The Olympus C-500 Zoom strikes the right balance in terms of the number of external controls on the camera, with 10 in total, perfect for its target audience. There are just enough to give you full control over the important aspects of the Olympus C-500 Zoom, but not so many that you're left wondering which one does what. The Olympus C-500 Zoom instantly feels intuitive to hold and use. There's a traditional dial on the rear of the camera that lets you select the different exposure modes; Auto, Manual, the various Scene modes and the Movie mode. This dial is a typical feature of SLR cameras, and enables you to quickly change between the various modes. The Olympus engineers have put it in a strange place though - just underneath and to the right of the zoom buttons - which can be a little irritating when you're composing a photo. There is quite a lot of empty space on the rear of the camera where this dial would have been better located.
All other buttons and controls are straight-forward to use for anyone who has picked up a digital camera before. There is nothing particularly innovative, so there is nothing to potentially confuse. Olympus had added a large, tactile shutter release button, and all the various covers and lids are well-finished and durable. Even the tripod mount, although made of plastic, is well-located.
|Exposure Mode Dial||Power Button|
The menu system of the Olympus C-500 Zoom is fairly well designed. Pressing the OK button in the middle of the arrow pad accesses the menu options. Depending on which shooting mode you are currently using, these include setting the image quality, self-timer, turning the LCD monitor on or off and a sub-menu called the Mode Menu, which contains settings like the metering mode, ISO speed and formatting the memory card. It would have been good if some of the more common options (such as ISO speed and metering mode) were also accessible via a button.

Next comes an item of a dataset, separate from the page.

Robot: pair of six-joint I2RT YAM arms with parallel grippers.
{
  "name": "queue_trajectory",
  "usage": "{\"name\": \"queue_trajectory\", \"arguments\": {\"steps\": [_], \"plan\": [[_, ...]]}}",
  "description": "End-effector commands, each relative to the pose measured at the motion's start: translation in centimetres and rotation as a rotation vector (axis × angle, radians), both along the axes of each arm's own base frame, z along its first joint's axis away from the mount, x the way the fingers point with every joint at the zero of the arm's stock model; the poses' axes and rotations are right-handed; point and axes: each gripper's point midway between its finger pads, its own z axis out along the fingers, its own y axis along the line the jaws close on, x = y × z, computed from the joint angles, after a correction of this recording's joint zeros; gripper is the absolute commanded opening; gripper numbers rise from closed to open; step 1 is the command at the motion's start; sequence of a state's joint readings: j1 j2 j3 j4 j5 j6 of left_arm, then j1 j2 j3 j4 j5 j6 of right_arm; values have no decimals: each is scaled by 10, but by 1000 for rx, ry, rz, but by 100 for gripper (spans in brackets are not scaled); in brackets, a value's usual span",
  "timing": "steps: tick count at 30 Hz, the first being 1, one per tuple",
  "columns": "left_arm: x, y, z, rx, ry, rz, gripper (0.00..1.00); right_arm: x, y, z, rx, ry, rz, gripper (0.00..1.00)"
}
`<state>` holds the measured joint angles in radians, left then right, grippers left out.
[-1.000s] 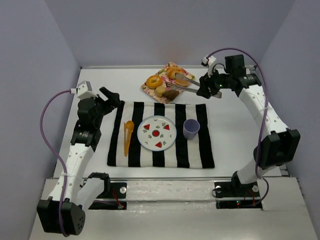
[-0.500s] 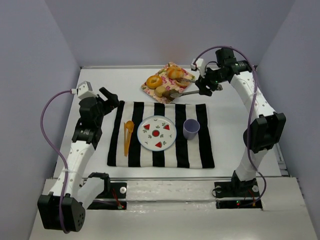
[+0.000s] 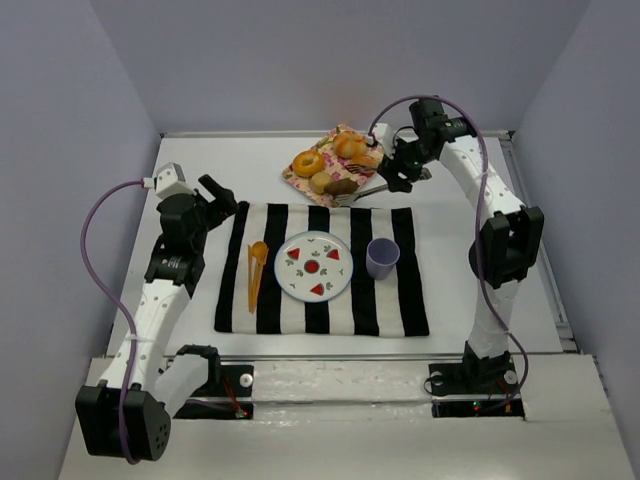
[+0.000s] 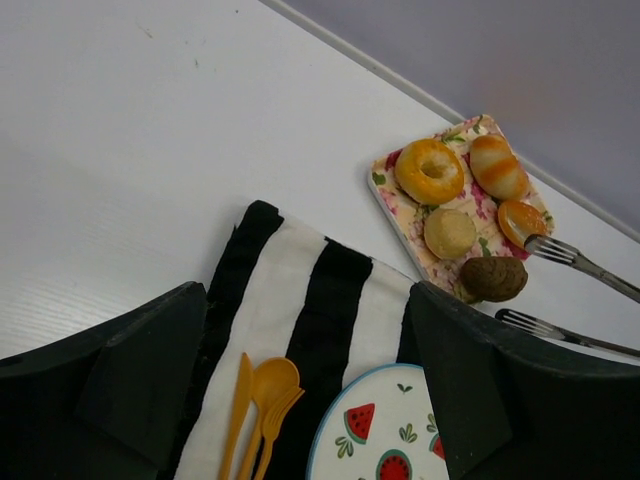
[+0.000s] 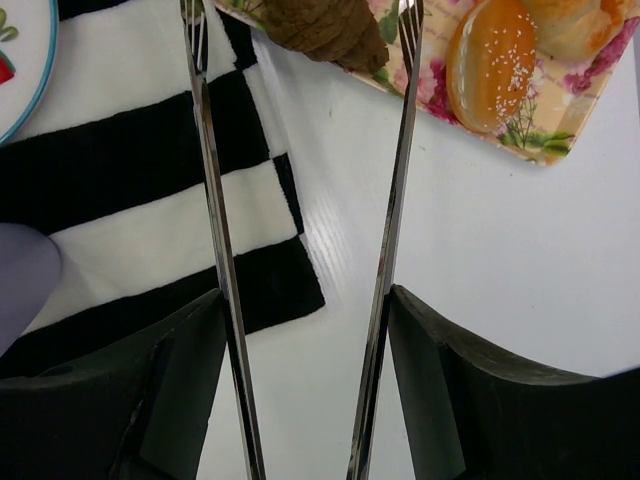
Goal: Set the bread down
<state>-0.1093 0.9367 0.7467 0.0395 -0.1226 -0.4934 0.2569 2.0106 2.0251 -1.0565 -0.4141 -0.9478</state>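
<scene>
Smooth white table (image 3: 470, 250) lies bare right of the black-and-white striped cloth (image 3: 390, 300). Past the cloth's far edge, a floral tray (image 4: 398, 205) carries the lumpy brown bread (image 5: 325, 25) at its near corner. The right gripper (image 5: 305, 295) grips slim metal tongs (image 5: 208, 200), their tines spread either side of the bread. The left gripper (image 4: 305, 290) gapes wide.

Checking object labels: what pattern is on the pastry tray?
Pink-and-green floral on cream; the tray shows best in the left wrist view.
</scene>
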Motion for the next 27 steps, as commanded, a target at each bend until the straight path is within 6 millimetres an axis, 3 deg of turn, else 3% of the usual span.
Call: {"name": "queue_trajectory", "arguments": {"steps": [1, 11, 13, 14, 16, 20, 23, 24, 27], "plan": [[6, 5, 20, 22, -43, 16, 94, 15, 5, 15, -9, -59, 7, 69], [8, 6, 18, 28, -33, 22, 95, 41, 16, -3, 14, -53, -5, 67], [9, 7, 18, 28, -31, 25, 95, 41, 19, -3, 27, -52, 3, 57], [9, 6, 18, 28, -30, 24, 96, 41, 20, -3, 32, -53, 8, 45], [9, 6, 19, 27, -30, 23, 96, 36, 22, -2, 47, -46, 22, 33], [9, 4, 19, 23, -31, 14, 96, 24, 22, 17, 60, -78, 56, 19], [9, 3, 20, 18, -33, 9, 96, 13, 27, 42, 88, -114, 68, 15], [8, 3, 20, 16, -34, 8, 96, 3, 32, 59, 111, -139, 85, 14], [8, 2, 19, 13, -33, 5, 96, -16, 37, 75, 146, -144, 101, 13]]}}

The four corners of the arrow pad act as directional buttons, allowing you to scroll through images and the menu system, but they also have their own specific functions as well when you select the Progamme AE and Manual shooting modes. In Progamme AE mode, the left and right buttons change exposure compensation. In Manual mode, the left and right buttons change the aperture whilst the up and down buttons change the shutter speed. Whilst the Olympus C-500 Zoom offers a range of shutter speeds from 15 seconds to 1/200th sec., it isn't quite so generous when it comes to apertures. There are only ever 2 choices, for example f/2.8 or f/4 when the lens is at its widest setting, and f/4.9 or f/7.0 at the telephoto setting. Still, at least it gives you some control over the creative aspect of photography. To help you get the exposure right, in the top-right corner of the LCD display is a number indicating how far under or over exposed the image will be using the current settings - this needs to be 0 to achieve the perfect exposure (as metered by the camera).
|Memory Card Slot||Battery Compartment|
The start-up time of the Olympus C-500 Zoom, from turning the camera on to being ready to take a photo, is fairly quick at around 2 seconds. The 3x zoom lens takes around 1.5 seconds to zoom from the widest focal length to the longest, but the zooming mechanism is quite noisy, which doesn't make the Olympus C-500 Zoom particularly suitable for candid photography. Focusing is quick in good light and competent enough indoors or in low-light situations, although it takes longer to lock on to the subject at the telephoto lens setting than wide-angle. Shutter-lag is barely noticeable but storing an image is not very quick at around 1 second. The 1.8 inch LCD screen is bright and clear and the refresh rate is fine. The Olympus C-500 Zoom has a limited range of continuous shooting modes and a slow maximum shooting rate of 1.2 fps for up to 5 frames, which doesn't make it particularly well suited for fast moving subjects. All in all the Olympus C-500 Zoom is fairly responsive in terms of its general operational speed.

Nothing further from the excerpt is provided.